# EXERCISE DESCRIPTION
Nothing past the line containing "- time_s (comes" belongs in the output. Copy exactly every line of the data below from the first up to and including it.

BEGIN RECORDS FOR THE EXERCISE

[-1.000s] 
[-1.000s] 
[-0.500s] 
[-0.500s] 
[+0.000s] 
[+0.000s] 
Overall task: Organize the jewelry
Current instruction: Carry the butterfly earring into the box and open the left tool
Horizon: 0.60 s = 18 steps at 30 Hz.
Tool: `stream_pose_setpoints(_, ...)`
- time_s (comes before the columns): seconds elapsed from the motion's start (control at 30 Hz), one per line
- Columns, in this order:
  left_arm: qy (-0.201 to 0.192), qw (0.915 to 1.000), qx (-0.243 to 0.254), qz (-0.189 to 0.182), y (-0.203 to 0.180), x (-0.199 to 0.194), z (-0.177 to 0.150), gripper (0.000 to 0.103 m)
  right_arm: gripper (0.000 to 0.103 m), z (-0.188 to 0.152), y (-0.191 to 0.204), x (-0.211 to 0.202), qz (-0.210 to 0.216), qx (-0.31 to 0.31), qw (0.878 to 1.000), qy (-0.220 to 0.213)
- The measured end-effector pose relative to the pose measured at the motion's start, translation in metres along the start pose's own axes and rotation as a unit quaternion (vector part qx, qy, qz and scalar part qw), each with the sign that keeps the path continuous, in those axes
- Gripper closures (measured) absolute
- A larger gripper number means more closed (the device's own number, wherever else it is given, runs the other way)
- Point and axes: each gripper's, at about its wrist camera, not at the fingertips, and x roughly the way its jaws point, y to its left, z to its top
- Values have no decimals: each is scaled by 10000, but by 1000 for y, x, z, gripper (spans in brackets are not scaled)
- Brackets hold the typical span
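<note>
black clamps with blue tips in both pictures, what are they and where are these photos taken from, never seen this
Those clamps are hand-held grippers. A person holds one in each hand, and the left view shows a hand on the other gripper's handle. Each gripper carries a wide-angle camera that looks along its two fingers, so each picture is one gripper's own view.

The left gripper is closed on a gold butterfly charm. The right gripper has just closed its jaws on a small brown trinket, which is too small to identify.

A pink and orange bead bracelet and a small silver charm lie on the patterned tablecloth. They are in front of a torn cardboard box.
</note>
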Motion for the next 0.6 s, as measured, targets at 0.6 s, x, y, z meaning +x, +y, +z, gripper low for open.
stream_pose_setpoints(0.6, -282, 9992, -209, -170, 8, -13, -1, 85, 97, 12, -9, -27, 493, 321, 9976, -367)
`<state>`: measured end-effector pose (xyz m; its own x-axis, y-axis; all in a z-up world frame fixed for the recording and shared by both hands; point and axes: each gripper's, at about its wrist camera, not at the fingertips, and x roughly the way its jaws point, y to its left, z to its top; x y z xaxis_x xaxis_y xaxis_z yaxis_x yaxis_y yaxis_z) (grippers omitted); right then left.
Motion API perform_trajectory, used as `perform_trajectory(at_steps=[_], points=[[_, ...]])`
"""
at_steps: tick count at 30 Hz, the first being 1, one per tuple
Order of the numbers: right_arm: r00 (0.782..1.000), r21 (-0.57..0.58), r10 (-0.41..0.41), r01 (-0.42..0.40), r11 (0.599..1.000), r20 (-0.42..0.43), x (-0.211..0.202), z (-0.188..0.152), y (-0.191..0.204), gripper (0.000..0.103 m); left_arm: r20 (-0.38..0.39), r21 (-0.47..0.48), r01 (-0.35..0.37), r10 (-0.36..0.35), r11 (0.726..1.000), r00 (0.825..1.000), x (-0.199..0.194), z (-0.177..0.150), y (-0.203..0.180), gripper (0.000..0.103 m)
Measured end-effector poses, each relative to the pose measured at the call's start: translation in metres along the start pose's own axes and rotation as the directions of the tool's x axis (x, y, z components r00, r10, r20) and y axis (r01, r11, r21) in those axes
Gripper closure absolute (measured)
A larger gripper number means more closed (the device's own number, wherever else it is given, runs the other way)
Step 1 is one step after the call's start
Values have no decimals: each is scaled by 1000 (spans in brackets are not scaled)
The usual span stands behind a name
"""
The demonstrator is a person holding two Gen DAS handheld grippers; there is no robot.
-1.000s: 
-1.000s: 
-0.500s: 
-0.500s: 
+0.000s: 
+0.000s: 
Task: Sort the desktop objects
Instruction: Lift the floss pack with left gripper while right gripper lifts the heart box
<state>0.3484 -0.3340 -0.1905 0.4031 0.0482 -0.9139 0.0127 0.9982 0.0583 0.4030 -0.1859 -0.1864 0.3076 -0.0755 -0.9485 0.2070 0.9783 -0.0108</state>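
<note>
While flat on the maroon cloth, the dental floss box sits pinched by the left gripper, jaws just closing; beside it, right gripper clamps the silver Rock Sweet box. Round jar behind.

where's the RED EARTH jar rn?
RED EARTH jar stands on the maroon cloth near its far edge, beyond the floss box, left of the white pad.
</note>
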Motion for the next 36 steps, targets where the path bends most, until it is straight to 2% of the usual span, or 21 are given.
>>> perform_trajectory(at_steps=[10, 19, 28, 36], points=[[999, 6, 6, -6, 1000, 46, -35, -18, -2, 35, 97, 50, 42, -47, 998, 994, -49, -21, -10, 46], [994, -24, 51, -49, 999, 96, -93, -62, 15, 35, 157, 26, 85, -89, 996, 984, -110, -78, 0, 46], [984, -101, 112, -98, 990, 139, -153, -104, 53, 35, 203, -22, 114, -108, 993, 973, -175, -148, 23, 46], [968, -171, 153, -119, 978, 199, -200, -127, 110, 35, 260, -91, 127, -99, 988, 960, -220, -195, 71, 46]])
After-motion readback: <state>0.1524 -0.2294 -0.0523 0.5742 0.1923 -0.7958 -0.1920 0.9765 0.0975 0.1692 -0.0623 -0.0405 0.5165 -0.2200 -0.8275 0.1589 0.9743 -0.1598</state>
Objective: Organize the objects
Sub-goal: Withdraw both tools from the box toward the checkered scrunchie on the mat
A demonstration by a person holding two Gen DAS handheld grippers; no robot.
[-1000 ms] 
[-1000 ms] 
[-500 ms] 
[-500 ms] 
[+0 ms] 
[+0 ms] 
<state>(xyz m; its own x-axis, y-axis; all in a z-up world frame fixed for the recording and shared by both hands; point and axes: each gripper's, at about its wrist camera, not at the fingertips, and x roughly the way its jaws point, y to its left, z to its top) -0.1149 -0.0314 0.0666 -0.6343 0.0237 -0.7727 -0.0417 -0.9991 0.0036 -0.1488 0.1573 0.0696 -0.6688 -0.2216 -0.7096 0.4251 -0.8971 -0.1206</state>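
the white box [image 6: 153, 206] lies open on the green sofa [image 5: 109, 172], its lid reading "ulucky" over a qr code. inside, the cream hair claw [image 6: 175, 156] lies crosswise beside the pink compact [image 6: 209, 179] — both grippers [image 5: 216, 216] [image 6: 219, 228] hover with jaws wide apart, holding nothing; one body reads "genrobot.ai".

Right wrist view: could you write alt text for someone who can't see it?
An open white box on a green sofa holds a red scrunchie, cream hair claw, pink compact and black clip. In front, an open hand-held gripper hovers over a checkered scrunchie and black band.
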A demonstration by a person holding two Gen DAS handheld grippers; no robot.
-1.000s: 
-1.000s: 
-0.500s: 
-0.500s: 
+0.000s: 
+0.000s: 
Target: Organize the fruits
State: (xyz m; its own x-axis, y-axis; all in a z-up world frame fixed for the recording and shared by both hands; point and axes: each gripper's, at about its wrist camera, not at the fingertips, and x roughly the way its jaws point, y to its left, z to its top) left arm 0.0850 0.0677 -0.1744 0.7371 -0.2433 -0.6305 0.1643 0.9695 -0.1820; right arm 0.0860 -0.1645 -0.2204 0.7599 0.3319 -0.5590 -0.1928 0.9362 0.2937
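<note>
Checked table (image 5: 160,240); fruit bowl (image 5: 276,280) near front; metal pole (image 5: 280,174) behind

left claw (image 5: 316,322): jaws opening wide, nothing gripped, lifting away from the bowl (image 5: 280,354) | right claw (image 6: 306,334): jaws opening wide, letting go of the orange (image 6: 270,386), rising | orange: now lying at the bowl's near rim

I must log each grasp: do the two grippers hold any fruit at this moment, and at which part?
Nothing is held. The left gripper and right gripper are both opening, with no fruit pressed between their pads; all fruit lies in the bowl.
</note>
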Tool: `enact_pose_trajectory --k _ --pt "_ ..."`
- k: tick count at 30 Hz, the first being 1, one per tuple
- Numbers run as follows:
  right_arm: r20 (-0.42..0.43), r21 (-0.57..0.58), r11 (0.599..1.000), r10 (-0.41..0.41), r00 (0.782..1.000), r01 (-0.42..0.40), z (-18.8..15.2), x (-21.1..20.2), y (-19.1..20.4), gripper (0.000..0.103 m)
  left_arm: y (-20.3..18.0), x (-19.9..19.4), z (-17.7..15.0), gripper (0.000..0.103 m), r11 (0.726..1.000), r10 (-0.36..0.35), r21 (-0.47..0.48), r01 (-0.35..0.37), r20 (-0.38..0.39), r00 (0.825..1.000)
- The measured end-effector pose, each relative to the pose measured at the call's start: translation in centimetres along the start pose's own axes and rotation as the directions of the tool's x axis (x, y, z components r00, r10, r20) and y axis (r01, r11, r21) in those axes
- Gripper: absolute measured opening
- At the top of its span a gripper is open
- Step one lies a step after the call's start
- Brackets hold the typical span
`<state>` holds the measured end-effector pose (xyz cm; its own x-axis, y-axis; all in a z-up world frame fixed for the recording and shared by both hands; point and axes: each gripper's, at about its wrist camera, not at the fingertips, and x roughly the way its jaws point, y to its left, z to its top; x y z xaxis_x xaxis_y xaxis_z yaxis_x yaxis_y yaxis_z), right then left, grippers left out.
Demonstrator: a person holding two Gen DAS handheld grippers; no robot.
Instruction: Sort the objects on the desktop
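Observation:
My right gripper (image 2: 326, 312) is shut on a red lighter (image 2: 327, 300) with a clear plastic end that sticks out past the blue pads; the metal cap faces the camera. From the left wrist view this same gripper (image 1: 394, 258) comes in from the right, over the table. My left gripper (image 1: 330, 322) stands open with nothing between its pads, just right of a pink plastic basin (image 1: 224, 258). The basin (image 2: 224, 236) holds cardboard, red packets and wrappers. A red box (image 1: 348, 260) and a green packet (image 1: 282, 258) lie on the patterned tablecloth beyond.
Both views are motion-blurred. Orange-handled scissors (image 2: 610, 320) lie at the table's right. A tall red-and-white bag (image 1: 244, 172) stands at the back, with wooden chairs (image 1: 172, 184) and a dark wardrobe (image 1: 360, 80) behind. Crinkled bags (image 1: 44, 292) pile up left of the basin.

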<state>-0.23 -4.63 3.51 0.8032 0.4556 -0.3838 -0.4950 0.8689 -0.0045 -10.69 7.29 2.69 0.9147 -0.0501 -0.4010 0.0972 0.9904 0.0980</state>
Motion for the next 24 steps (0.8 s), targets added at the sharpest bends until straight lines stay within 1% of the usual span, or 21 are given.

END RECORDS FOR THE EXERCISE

# ANSWER FOR THE TASK
[-1.000s] 
[-1.000s] 
[-0.500s] 
[-0.500s] 
[+0.000s] 
[+0.000s] 
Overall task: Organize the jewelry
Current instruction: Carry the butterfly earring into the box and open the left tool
Horizon: 0.60 s = 18 steps at 30 Hz.
Tool: `stream_pose_setpoints(_, ...)`
- time_s (comes before the columns): seconds elapsed from the motion's start (control at 30 Hz), one per line

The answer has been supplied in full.